__Try it__. Count the lines below that contain the word "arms" and give only the number.

__Dataset excerpt__.

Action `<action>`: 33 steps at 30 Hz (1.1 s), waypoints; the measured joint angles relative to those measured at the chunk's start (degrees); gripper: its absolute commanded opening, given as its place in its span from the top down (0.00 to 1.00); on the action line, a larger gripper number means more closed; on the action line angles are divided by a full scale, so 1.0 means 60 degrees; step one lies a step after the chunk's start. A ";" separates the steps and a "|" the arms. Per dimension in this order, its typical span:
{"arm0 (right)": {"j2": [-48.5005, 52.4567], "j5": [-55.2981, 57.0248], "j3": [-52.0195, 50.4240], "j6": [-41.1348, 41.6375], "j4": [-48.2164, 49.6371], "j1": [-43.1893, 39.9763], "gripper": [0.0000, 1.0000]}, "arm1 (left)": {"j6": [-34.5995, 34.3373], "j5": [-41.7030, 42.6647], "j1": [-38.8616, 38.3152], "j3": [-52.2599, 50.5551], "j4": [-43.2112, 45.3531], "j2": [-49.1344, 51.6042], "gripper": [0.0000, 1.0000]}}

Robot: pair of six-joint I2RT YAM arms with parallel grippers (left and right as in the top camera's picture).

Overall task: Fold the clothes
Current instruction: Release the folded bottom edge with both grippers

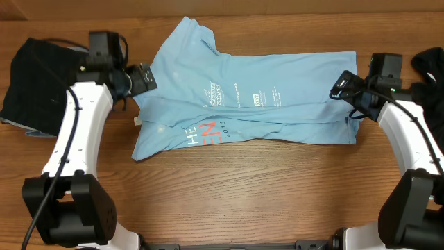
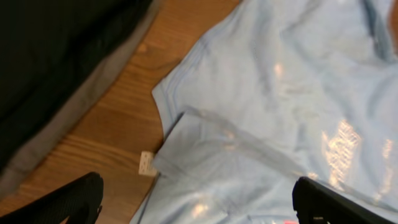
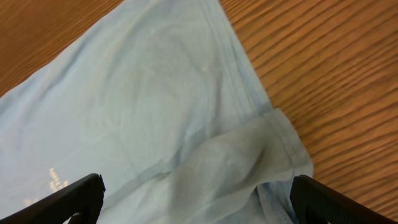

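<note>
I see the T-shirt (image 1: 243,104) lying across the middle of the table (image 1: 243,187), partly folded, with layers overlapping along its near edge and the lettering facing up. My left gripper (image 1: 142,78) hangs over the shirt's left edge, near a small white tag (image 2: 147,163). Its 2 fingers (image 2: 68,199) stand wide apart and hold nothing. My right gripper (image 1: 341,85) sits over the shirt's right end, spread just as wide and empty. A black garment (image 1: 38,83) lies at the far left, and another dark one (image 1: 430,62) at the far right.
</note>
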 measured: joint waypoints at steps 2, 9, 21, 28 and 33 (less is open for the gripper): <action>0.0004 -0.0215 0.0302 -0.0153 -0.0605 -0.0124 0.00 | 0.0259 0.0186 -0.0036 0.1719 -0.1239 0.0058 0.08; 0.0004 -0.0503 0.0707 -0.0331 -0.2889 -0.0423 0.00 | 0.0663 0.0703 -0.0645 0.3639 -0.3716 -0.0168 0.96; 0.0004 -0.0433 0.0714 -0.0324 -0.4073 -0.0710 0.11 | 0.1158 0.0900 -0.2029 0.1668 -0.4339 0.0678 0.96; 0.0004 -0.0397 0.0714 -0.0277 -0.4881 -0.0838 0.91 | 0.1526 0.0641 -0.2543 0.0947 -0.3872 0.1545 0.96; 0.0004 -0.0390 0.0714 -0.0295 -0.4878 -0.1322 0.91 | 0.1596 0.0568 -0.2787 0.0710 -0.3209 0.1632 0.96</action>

__Solution for this task__. 2